> What the exercise asks:
A verbatim copy of the listing is needed; pictures are to be left out.

> Collected material:
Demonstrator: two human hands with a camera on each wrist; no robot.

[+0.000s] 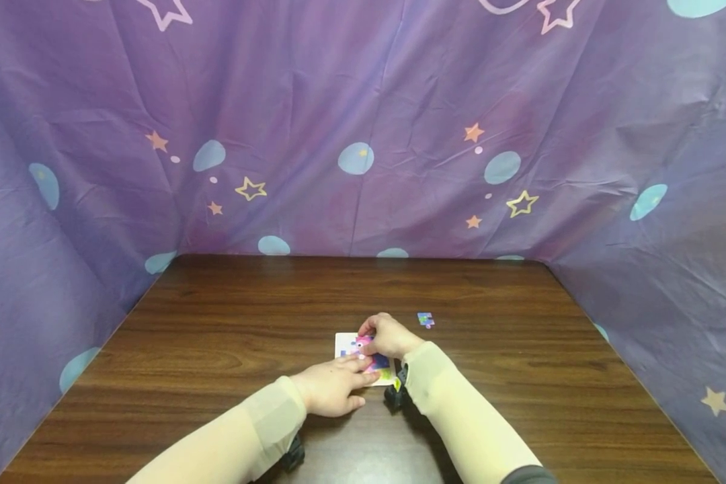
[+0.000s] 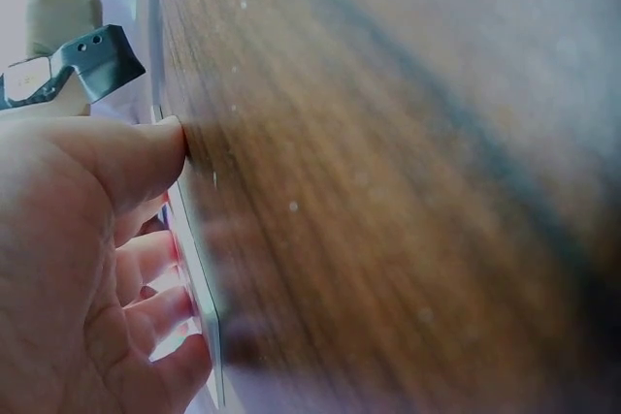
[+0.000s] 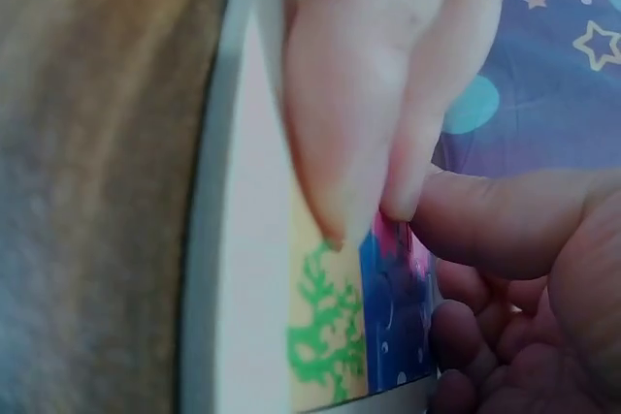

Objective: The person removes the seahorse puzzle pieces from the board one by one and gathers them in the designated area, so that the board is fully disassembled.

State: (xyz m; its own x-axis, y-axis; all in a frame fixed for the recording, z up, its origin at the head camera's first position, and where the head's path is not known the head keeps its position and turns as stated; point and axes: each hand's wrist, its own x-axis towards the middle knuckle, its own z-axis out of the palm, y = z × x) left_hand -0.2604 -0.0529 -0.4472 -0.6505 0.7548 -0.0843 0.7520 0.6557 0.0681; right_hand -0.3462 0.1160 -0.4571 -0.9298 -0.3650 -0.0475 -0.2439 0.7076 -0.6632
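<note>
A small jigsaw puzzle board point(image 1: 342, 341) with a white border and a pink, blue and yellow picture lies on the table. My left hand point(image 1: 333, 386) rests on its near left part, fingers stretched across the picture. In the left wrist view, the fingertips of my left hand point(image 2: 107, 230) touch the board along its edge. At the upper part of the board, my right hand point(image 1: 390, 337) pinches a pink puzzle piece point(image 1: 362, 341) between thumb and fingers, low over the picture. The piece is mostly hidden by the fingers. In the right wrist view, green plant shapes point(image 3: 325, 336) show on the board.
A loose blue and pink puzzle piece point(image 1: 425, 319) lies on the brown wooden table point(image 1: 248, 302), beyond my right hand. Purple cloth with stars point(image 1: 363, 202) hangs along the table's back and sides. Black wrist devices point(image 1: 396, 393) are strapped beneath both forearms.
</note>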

> Response:
Demonstrator: two human hands with a camera on each wrist; no robot.

[+0.000s] 
[+0.000s] 
[+0.000s] 

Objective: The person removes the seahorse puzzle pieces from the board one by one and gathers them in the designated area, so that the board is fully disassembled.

State: (xyz m; its own x-axis, y-axis; all in a frame fixed for the recording, z up, its origin at the head camera's first position, and where the head's path is not known the head keeps its position and turns as stated; point and axes: each hand's wrist, its own x-axis towards the middle knuckle, its own z-axis out of the palm, y = z × x) left_hand -0.2604 -0.0529 -0.4472 -0.6505 0.7548 -0.0843 0.7520 0.6557 0.0681; right_hand -0.3462 0.1160 -0.4571 -0.9298 -0.3650 -0.0475 -0.2439 0.7076 -0.6632
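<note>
A small jigsaw puzzle board point(image 1: 342, 341) with a white border and a pink, blue and yellow picture lies on the table. My left hand point(image 1: 333, 386) rests on its near left part, fingers stretched across the picture. In the left wrist view, the fingertips of my left hand point(image 2: 107, 230) touch the board along its edge. At the upper part of the board, my right hand point(image 1: 390, 337) pinches a pink puzzle piece point(image 1: 362, 341) between thumb and fingers, low over the picture. The piece is mostly hidden by the fingers. In the right wrist view, green plant shapes point(image 3: 325, 336) show on the board.
A loose blue and pink puzzle piece point(image 1: 425, 319) lies on the brown wooden table point(image 1: 248, 302), beyond my right hand. Purple cloth with stars point(image 1: 363, 202) hangs along the table's back and sides. Black wrist devices point(image 1: 396, 393) are strapped beneath both forearms.
</note>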

No more output remains.